When listening to continuous speech, cortical activity measured by MEG concurrently follows the rhythms of multiple linguistic structures, e. g. , syllables, phrases, and sentences. This phenomenon was previously characterized in the frequency domain. Here, we investigate the waveform of neural activity tracking linguistic structures in the time domain and quantify the coherence of neural response phases over subjects listening to the same stimulus. These analyses are achieved by decomposing the multi-channel MEG recordings into components that maximize the correlation between neural response waveforms across listeners. Each MEG component can be viewed as the recording from a virtual sensor that is spatially tuned to a cortical network showing coherent neural activity over subjects. This analysis reveals information not available from previous frequency-domain analysis of MEG global field power: First, concurrent neural tracking of hierarchical linguistic structures emerges at the beginning of the stimulus, rather than slowly building up after repetitions of the same sentential structure. Second, neural tracking of the sentential structure is reflected by slow neural fluctuations, rather than, e. g. , a series of short-lasting transient responses at sentential boundaries. Lastly and most importantly, it shows that the MEG responses tracking the syllabic rhythm are spatially separable from the MEG responses tracking the sentential and phrasal rhythms.

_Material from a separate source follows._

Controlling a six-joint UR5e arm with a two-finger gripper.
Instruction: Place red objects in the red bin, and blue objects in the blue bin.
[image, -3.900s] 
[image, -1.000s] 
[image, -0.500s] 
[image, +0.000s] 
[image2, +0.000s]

YNIMG Journal 2014 Journal Article

Robust cortical entrainment to the speech envelope relies on the spectro-temporal fine structure

  • Nai Ding
  • Monita Chatterjee
  • Jonathan Z. Simon

Speech recognition is robust to background noise. One underlying neural mechanism is that the auditory system segregates speech from the listening background and encodes it reliably. Such robust internal representation has been demonstrated in auditory cortex by neural activity entrained to the temporal envelope of speech. A paradox, however, then arises, as the spectro-temporal fine structure rather than the temporal envelope is known to be the major cue to segregate target speech from background noise. Does the reliable cortical entrainment in fact reflect a robust internal “synthesis” of the attended speech stream rather than direct tracking of the acoustic envelope? Here, we test this hypothesis by degrading the spectro-temporal fine structure while preserving the temporal envelope using vocoders. Magnetoencephalography (MEG) recordings reveal that cortical entrainment to vocoded speech is severely degraded by background noise, in contrast to the robust entrainment to natural speech. Furthermore, cortical entrainment in the delta-band (1–4Hz) predicts the speech recognition score at the level of individual listeners. These results demonstrate that reliable cortical entrainment to speech relies on the spectro-temporal fine structure, and suggest that cortical entrainment to the speech envelope is not merely a representation of the speech envelope but a coherent representation of multiscale spectro-temporal features that are synchronized to the syllabic and phrasal rhythms of speech.